Physics, the enthusiasm for the muon and the doubts about the “unexpected response” to the experiment – time.news

by time news

There is something curious in the great experiments and observations of recent decades in fundamental physics: black holes, gravitational waves, Higgs particles, entanglement quantum…

They brought in Nobel prizes, they made headlines, they made the scientific community proud and happy, but they didn’t teach us anything really new. They confirmed what we expected. All these phenomena were in the university textbooks on which I studied at the University of Bologna almost half a century ago. Their existence was predicted by our best theories.

I do not intend to diminish the importance of these findings. Rather. Amazing phenomena have been observed, and it is even more surprising that they were understood before they even saw them. Being able to observe them was a celebration of the power that has the scientific thought to see far. But an evil voice could have whispered at every step: what’s the surprise? We expected it. Basic experimental physics has long been rather conservative in this sense. It has only confirmed and reconfirmed the strange predictions of the best theories of the last century.

Last week, the lab Fermilab in the United States announced a new measure of the magnetic moment of the muon, one of the elementary particles, a heavier brother of the electron.

This result is of a different kind from those mentioned above. The measured value seems to disagree with the theory predicted value. It is an observation that does not confirm our established theories. It seems to contradict them. Physicists are hungry for such results.

To learn something new about the elementary laws of nature we must observe phenomena that escape established theories: quantum mechanics, the standard model of particle physics and general relativity. There are reasons to expect these to not be the complete story. So theoretical physicists spend their time trying to guess what might happen beyond these theories, and experimentalists long to find something that is not foreseen by these theories.
Nature was conservative, but physicists like to think of themselves as radicals. They want to walk in the shoes of Rutherford and Wu, Einstein and Heisenberg, the experimenters and theorists who have uncovered new levels of reality. This is why at every hint of the unexpected, physicists jump to their feet in excitement, hoping for a “here it is!”

Over and over, throughout my life, I have witnessed this excitement of novelty. New forces, new particles, discrepancies between data and predictions. Faster than light neutrinos. Anomalies in the data of large particle physics machines. So far, every wave of enthusiasm has turned to disappointment. Sometimes it was just an anomalous statistical value: in many random variables, one always finds one that is strange.

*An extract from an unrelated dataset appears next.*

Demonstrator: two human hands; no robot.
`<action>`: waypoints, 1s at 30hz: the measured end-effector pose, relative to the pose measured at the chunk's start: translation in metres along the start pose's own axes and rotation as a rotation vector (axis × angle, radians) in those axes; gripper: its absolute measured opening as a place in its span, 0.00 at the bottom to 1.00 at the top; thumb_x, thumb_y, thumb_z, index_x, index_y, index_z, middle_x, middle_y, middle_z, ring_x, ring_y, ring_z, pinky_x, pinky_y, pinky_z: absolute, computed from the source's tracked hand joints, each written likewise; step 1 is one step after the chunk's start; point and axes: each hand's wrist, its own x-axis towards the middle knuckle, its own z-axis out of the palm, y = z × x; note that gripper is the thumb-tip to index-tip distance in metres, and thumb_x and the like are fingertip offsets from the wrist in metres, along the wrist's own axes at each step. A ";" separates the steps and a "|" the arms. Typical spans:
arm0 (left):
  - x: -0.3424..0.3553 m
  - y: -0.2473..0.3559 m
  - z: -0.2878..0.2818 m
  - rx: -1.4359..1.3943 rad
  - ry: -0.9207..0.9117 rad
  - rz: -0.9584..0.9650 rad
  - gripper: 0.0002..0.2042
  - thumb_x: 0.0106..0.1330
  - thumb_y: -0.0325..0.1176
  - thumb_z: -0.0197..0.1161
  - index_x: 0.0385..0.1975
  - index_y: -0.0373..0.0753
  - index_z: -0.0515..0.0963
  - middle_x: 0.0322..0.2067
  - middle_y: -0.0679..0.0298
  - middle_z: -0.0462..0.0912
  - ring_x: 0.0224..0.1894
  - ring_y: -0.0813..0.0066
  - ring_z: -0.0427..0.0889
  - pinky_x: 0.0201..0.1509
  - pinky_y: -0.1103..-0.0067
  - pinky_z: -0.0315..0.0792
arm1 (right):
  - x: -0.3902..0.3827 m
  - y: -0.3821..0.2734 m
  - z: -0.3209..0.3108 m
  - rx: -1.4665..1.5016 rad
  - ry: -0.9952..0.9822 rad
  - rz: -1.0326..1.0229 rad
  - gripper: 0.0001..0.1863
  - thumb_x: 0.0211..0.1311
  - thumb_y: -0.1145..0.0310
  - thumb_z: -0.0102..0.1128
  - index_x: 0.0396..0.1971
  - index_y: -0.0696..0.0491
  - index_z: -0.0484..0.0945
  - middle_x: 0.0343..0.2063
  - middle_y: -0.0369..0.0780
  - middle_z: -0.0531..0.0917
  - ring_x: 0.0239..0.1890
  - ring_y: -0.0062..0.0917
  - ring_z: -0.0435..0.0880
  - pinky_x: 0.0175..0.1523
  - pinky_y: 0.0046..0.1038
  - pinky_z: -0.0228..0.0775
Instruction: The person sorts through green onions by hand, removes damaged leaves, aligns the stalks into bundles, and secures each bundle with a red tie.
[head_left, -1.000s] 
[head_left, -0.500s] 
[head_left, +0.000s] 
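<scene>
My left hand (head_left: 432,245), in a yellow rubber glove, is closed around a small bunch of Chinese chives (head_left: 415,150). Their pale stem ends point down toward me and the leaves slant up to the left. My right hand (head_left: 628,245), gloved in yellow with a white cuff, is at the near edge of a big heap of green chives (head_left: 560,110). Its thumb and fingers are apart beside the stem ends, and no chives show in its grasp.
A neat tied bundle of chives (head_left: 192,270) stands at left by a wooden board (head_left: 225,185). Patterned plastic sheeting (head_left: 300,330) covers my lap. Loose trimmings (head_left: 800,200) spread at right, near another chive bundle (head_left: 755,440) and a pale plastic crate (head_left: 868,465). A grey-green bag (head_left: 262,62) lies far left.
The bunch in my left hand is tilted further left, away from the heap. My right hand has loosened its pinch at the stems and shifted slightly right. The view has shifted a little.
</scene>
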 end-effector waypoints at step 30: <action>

Sometimes an experimental mistake: even a badly connected plug (the false alarm of faster-than-light neutrinos).
Sometimes a theoretical mistake. Years ago, we got excited because the electron’s magnetic moment was not what we expected. But it was a mistake in the theoretical calculation: two terms were calculated with a different convention on signs (more or less): something that the first-year university professor tells you to be careful of.

The story of super-symmetry, a speculation of theorists, is particularly significant: I don’t remember a time without some colleague talking about “clues” that the new super-symmetrical particles were “almost discovered.” Decades have passed, they are not yet. Over and over again, in short, I heard a wolf cry.

Could the new muon result be the wolf? Maybe yes maybe no.

On the same day that the news of the measurement was enthusiastically received, it appeared on Nature, a leading scientific journal, an article with the results of a theoretical calculation obtained using supercomputers, indicating that previous theoretical estimates misjudged some small effects. Taking these into account, the theoretical value is closer to the measured value. The discrepancy becomes much less significant. In other words, this could prove to be yet another case of physicists crying wolf. It could be a repetition of what had happened for the electron: the measured value could be correct, without contradicting current theory. Who is right? I am unable to tell. Nor, I believe, is anyone today.

I understand the enthusiasm of my colleagues. Some of them have spent their lives looking for the wolf. If they see a hint of a tail, they are happy. I share the excitement. I also think that we scientists must be cautious. Journalists are ready to translate a ‘could’ into a ‘can’ and a ‘can’ into an ‘is’. I sincerely hope that this time the little tail glimpsed is the real wolf. But let’s be cautious. The public may like to see us panting, following our emotions and our disappointments, but they may also get tired of ads that are then rejected. The risk is to lose credibility.

The real surprise from reading the book of Nature over the past few decades is that Nature follows the basic theories we discovered last century much more precisely than we initially thought. General relativity has long been viewed with suspicion, its predictions too extravagant. The standard particle model was initially considered a bad patchwork, violations of its predictions were expected at every single run of the experiments. Quantum mechanics is so strange that many considered its predictions implausible.

Is it time for something truly new? Has the wolf arrived? Could be. But if we can’t expect what we know about nature to be definitive, we shouldn’t expect it to be easily wrong either.